3.3.1 Dimensionality reduction parameter
An important computational aspect of using DR in predictive modeling is choosing the optimal value for k, the number of components that will be used as features in the model. There is substantial evidence that utility peaks with a certain number of dimensions.^{28} In fact, “selection of number of dimensions” is mentioned as being important in almost every paper that utilizes dimensionality reduction for predictive modeling.
There are numerous ways to estimate the optimal value for k. First: use an operational criterion; that is, pick the k that optimizes predictive performance on held-out data. Another way is to rank the singular values (elements of S) and pick the top few based on visual inspection, for instance, by looking for a “knee” in the singular values (Hoff 2007; Burl et al. 1998).^{29} It is very important, however, to consider the troublesome statistical multiple comparisons problem (Jensen and Cohen 2000) that is inherent to choosing the “best” k after the fact—similarly to how we would avoid choosing other modeling components by observing their performance on the testing data. One could choose k by doing some sort of (nested) cross-validation. For instance, Owen and Perry (2009) show a method for holding out data, computing SVD on the non-held-out data, and selecting k so as to minimize the reconstruction error between the held-out data and its SVD approximation. Finally, k can be chosen such that the resulting latent dimensions account for a predetermined portion of the total variance in the data. This is done by Der et al. (2014), who select sufficient factors to account for \(99\%\) of the variance.
As with the regularization parameter C, we also experiment with different methodologies to select k. Kosinski et al. state that they utilize the top \(k=100\) components as features and so that is what we use as the default in our predictive models, for all three DR methodologies. Given the ubiquity of mentions of careful selection of k in past DR literature, we also experiment using nested cross-validation to choose k, selecting from \(\{50,100,200,500,1000\}\).
4 Experimental results
This section presents results comparing learning with DR features versus learning with the full feature set across different domains and data sets, different modeling algorithms, and different evaluation criteria.
4.1 Main results
Figure 2 compares the average SVD and full-feature performance across tasks for each modeling methodology.

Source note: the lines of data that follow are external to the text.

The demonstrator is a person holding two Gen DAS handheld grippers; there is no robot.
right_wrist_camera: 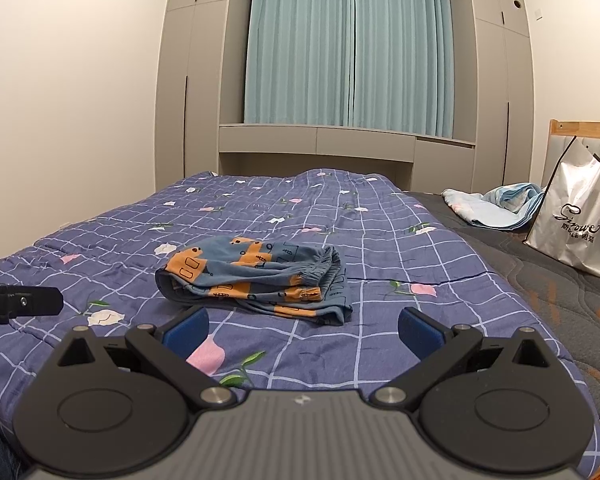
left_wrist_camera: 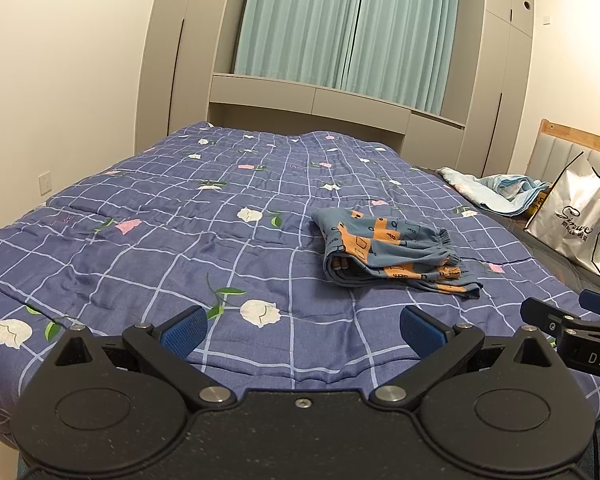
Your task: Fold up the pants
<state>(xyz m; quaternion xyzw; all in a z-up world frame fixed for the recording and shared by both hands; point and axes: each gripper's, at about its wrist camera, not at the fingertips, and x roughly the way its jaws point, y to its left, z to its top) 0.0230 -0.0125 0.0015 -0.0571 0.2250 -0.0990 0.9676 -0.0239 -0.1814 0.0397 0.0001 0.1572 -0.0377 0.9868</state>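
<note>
Folded pants (right_wrist_camera: 256,276) on quilt (left_wrist_camera: 140,248), both grippers (left_wrist_camera: 302,332) (right_wrist_camera: 302,332) spread, bag (right_wrist_camera: 576,224) reading perhaps "Sirowe"

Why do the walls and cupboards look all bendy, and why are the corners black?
Left wrist view: the fisheye lens bows the grey wardrobe and darkens the corners; the folded blue-and-orange patterned pants stay sharp. Right wrist view: same curving, the teal curtains look straighter near the middle, and soft even light leaves only faint shadows on the purple checked floral quilt.
</note>
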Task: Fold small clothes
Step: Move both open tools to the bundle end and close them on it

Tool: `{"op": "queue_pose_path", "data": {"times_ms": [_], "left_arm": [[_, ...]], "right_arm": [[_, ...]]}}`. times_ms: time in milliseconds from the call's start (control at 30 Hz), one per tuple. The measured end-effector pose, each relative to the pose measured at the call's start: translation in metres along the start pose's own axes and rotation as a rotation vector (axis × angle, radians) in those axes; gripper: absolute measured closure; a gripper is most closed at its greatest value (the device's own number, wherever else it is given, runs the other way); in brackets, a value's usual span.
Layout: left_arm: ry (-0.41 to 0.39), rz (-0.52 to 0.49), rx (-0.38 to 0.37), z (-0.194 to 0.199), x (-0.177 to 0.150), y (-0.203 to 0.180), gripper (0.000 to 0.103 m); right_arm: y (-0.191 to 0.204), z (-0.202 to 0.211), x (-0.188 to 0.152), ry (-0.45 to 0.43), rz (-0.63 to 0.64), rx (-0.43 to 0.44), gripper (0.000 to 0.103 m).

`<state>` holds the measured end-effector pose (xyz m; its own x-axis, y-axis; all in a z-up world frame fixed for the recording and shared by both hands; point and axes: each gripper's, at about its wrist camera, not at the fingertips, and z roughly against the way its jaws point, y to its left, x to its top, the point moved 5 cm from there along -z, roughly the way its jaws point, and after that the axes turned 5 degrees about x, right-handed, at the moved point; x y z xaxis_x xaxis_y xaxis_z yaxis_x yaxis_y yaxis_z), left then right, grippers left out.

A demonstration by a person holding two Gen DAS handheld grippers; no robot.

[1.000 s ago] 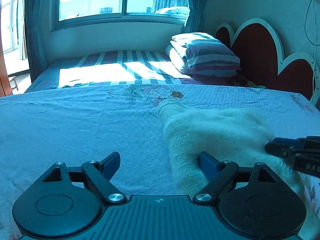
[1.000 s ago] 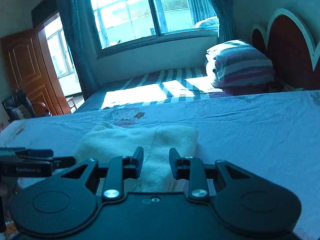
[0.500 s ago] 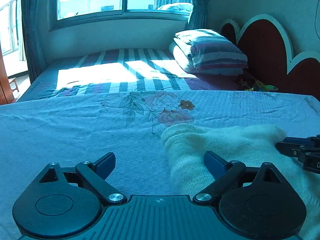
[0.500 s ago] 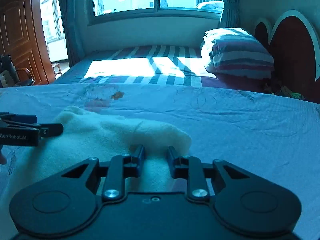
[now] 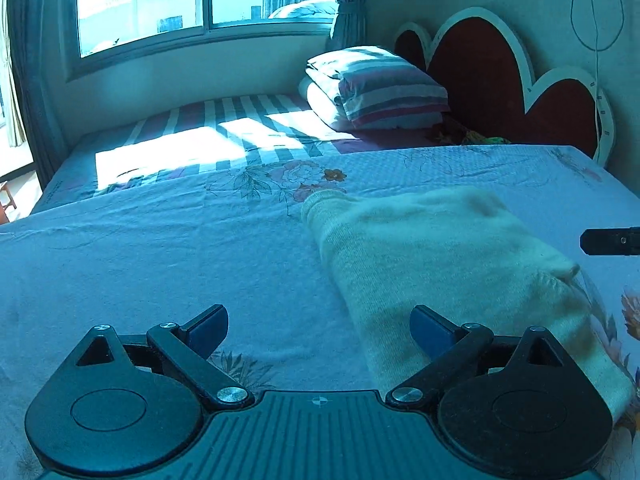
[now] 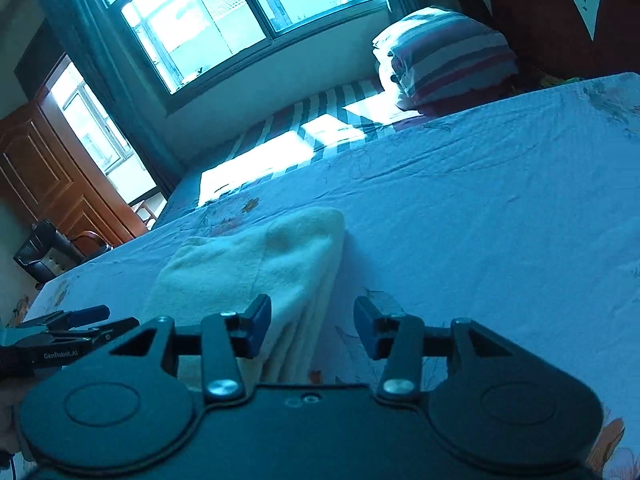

These results show several noteworthy things. First, using the original, full feature set yields the best performance overall—better than any use of DR—but only when using what we would consider to be “best practices” for predictive modeling. In particular, you have to choose the regularization parameter carefully via a state-of-the-art (S.O.T.A.) method such as nested cross-validation. Just choosing the default regularization parameter is not sufficient. In fact, as we will see, this best-practice method beats using DR on every single task. Second, if you are not regularizing using a S.O.T.A. method, using the DR features may indeed outperform using the full feature set: in two of the other settings, SVD actually is better in aggregate (the full-feature performance is still slightly better than SVD when modeling using default parameter settings).
Table 2 presents the average time spent training classifiers and predicting estimates on test data for four of the prediction methodologies, assuming 10-fold cross validation with 3-inner-fold nested cross validation for the 21 Facebook tasks. While the best performance overall is obtained when modeling with the full feature set (using NCV to conduct parameter selection), the shortened training/prediction time associated with SVD models means they are a compelling alternative if prediction time is more of a concern than performance. However, note that computing the SVD of this feature set took 6138 s. Thus, using SVD only saves time for tasks that are more time consuming overall, or when it is computed once and then reused for many predictive tasks.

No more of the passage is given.